Sherpa's significant suggestion leads us to some important questions. Women having access to digital payments stems from them being financially independent hence the question frankly is, how can we make more women economically empowered?

At a time when DPI is soaring across nations, especially the Indian subcontinent, bringing women to own their own digital payments, identities, and actions becomes key in giving them the right they deserve and bringing the enormous gender gap that has long prevailed, especially in the remote corners of the country. At a time, when several women across Indian villages and three-tier cities do not have access to smartphones, leave alone internet services, creating space for awareness, flow of knowledge and first-hand support is what we need today if we are to further DPI.

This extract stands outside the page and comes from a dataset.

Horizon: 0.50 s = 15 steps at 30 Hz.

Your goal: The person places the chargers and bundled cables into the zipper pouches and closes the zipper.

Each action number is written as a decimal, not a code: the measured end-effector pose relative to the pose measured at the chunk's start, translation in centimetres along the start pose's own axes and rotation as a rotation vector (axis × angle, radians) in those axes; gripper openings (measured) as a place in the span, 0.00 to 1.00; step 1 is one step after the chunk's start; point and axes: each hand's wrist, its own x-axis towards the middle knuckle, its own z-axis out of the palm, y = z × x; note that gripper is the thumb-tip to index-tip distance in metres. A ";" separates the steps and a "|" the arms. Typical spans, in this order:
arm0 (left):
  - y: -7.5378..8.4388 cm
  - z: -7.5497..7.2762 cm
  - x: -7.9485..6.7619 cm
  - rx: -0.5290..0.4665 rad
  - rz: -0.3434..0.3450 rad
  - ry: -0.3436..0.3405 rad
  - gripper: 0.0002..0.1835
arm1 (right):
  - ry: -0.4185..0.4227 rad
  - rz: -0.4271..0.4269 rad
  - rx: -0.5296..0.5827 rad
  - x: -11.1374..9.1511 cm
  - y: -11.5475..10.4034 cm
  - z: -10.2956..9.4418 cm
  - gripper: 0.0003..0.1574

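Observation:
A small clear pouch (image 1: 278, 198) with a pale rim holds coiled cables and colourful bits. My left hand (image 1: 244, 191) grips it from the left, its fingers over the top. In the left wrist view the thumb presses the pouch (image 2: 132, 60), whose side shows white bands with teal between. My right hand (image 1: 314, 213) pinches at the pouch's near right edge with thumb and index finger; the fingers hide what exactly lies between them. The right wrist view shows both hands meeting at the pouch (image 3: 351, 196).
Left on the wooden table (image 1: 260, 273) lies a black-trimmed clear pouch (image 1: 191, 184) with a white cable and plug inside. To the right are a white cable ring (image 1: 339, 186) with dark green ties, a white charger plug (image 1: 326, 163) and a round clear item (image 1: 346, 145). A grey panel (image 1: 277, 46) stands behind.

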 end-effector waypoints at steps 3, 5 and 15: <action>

Sherpa Kant emphasised how India can make DPI work greatly for women by making national IDs mandatory, bringing universal banking to use and enabling every woman in the country to access digital payment.

Addressing around three hundred delegates from across thirty countries, he said mobile ownership at all tiers is the basic step that will open doorways to digital inclusion. Leaving women behind, while creating this infrastructure, will only hamper progress leave alone enable it, he added.

The 2022 GSMA Mobile Gender Gap Report surfaced some shocking facts about the loopholes in digital that are keeping women away from progress. The report found that while men's usage of mobile intent increased from 45 to 51 percent from the year 2020 to the year 2022, women's usage of mobile internet remained at 30.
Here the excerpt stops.